Trump's comments come after Oregon Public Broadcasting last week reported unidentified federal agents in camouflage and tactical gear firing tear gas and non-lethal rounds at demonstrators in Portland, and pulling some protesters into unmarked vans, in an effort to quell the city's more than 50 consecutive nights of protests against racism and police brutality.

Following outcry from Portland city officials and the governor, Oregon's attorney general filed a lawsuit Friday accusing officers from U.S. Customs and Border Protection and other federal agencies of violating the constitutional right of protesters, OPB reported.

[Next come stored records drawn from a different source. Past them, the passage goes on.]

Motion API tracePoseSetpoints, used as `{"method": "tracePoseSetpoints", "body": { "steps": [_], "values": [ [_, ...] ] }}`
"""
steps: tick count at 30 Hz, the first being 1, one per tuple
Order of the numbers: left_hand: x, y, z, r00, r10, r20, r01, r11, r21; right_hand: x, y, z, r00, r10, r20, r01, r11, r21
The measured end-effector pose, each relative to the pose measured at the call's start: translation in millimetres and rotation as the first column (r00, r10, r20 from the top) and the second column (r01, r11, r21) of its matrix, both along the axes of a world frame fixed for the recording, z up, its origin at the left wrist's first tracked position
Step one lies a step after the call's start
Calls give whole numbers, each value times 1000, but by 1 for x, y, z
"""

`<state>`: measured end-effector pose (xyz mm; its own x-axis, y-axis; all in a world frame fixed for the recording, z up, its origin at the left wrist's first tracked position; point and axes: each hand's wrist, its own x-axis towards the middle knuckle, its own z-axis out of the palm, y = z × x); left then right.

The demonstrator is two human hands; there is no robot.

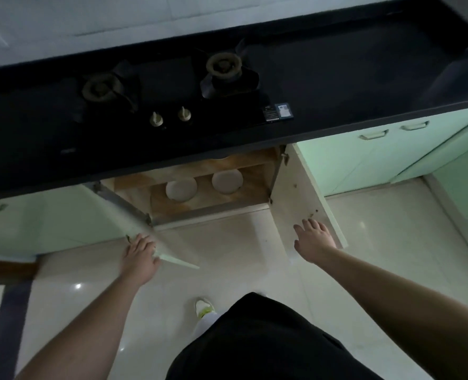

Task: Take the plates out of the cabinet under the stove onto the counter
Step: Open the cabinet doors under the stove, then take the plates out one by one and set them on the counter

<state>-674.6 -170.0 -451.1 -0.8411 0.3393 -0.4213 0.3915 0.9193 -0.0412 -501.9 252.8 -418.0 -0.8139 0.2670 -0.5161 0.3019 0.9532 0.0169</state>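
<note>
The cabinet under the stove stands with both doors swung out. Two white plates rest on its wooden floor: one on the left (181, 190), one further right and back (226, 181). My left hand (141, 255) grips the edge of the left door (134, 226), fingers curled over it. My right hand (313, 239) lies flat, fingers spread, against the inner face of the right door (295, 193). Both hands are well in front of the plates. The black counter (364, 78) carries a two-burner gas stove (172, 89) directly above the cabinet.
Pale green cabinet doors with handles (372, 135) run along the right and left. A glossy tiled floor (227, 256) lies below. My legs in dark clothing and a white shoe (204, 307) stand in front of the opening. A white tiled wall backs the counter.
</note>
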Motion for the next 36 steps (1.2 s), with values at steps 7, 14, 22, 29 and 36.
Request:
{"method": "tracePoseSetpoints", "body": {
  "steps": [7, 14, 22, 29, 36],
  "values": [
    [16, -56, 12, 997, 76, 1, -76, 994, 79, -42, -60, 9, 988, 132, -81, -136, 990, -44],
    [44, -126, 24, 998, 56, 34, -52, 994, -96, -76, -149, 18, 971, 228, -68, -230, 973, -18],
    [48, -195, 25, 994, 101, 30, -99, 993, -58, -96, -247, 27, 953, 288, -90, -292, 956, -40],
    [55, -233, 19, 986, 157, -53, -162, 982, -98, -97, -288, 36, 954, 276, -118, -280, 960, -19],
    [42, -242, 22, 986, 147, -74, -149, 989, -17, -98, -306, 49, 957, 251, -146, -255, 967, -9]
  ]
}}
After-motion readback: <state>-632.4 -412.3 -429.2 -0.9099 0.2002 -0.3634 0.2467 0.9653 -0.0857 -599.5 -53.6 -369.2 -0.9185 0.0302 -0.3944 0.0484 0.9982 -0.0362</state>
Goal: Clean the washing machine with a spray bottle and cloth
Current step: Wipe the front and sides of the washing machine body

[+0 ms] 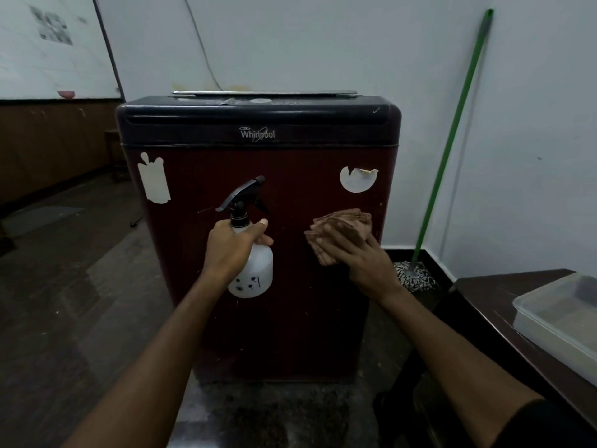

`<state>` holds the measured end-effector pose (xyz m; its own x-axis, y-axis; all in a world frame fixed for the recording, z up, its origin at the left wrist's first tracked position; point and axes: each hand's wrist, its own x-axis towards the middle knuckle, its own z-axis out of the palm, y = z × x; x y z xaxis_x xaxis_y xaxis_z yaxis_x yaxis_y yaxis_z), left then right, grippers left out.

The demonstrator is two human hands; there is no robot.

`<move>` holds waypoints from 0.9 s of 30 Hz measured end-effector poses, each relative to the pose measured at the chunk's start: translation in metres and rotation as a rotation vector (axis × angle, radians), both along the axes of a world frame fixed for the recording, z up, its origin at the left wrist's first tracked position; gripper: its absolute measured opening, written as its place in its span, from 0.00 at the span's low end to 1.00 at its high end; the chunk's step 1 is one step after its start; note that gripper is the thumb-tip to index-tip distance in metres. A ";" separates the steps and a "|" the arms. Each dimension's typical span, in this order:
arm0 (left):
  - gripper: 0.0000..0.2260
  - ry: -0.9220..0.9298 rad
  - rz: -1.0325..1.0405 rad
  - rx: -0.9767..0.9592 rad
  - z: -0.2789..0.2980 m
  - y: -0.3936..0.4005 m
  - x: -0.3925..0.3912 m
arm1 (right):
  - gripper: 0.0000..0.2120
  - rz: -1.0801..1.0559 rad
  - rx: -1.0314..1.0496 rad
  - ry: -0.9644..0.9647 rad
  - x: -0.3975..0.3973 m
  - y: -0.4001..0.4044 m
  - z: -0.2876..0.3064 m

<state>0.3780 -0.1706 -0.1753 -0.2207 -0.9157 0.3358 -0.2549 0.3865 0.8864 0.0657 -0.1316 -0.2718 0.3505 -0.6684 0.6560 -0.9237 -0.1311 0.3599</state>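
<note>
Hand [358, 253] presses cloth [342, 231] on washing machine [290, 286].

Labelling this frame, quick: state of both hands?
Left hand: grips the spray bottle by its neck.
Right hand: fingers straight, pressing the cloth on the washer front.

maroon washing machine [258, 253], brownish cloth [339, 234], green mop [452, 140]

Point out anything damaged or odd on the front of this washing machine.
Two white stickers on the washing machine front are torn. The round one at upper right has a ragged, peeling top edge; the long one at upper left is ripped at its top. Pale scratches and specks mark the maroon panel near the spray bottle.
</note>
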 end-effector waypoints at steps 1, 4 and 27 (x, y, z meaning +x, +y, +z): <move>0.18 0.006 0.000 -0.008 0.001 -0.002 0.006 | 0.46 -0.025 -0.030 -0.047 -0.001 -0.001 0.006; 0.19 0.011 0.024 -0.034 -0.001 -0.007 0.023 | 0.46 -0.056 -0.147 -0.228 0.030 -0.025 0.041; 0.20 0.001 0.219 -0.049 -0.018 -0.021 0.097 | 0.33 0.090 0.153 0.260 0.088 -0.035 0.015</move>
<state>0.4746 -0.1918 -0.1936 -0.0178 -0.9242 0.3815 -0.3363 0.3649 0.8682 0.1535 -0.1669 -0.2563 0.5554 -0.7114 0.4307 -0.7855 -0.2787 0.5525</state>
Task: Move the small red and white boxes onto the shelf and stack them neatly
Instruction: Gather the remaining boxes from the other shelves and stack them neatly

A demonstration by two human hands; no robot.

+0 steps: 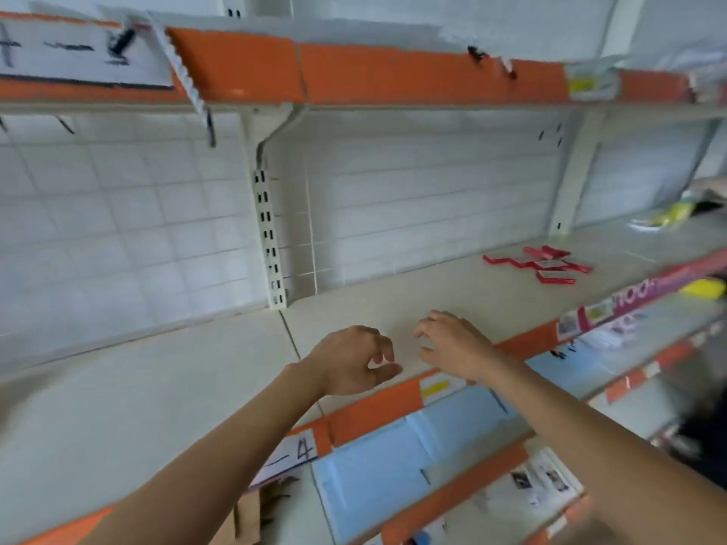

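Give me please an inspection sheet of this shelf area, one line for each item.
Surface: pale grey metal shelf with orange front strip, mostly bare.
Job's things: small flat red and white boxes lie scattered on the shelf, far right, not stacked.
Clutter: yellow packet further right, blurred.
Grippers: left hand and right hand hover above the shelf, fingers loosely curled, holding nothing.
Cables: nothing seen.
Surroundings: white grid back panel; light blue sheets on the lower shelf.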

"Ordinarily, a person exercising his right to walk through the streets of Portland who is confronted by anonymous men in military-type fatigues and ordered into an unmarked van can reasonably assume that he is being kidnapped and is the victim of a crime," the lawsuit states.

The U.S. Justice and Homeland Security departments did not respond to requests for comment. But a recent DHS press release accused "violent anarchists" of laying siege to a federal courthouse over the weekend and shooting fireworks at the building, "attempting to injure or kill federal officers." The perpetrators also "attempted to blind federal officers by targeting their eyes with laser weapons," according to DHS statement.


Unlike in Portland, Bay Area demonstrations against police violence have subsided in recent weeks.

“We are not experiencing any civil unrest right now," Schaaf said in her statement. "But I can think of nothing more likely to incite it than the presence of Trump-ordered military troops into Oakland.”

The Oakland Police Department "has not, nor would we, request federal assistance to address crowd management within our city," a department spokeswoman said in an emailed response.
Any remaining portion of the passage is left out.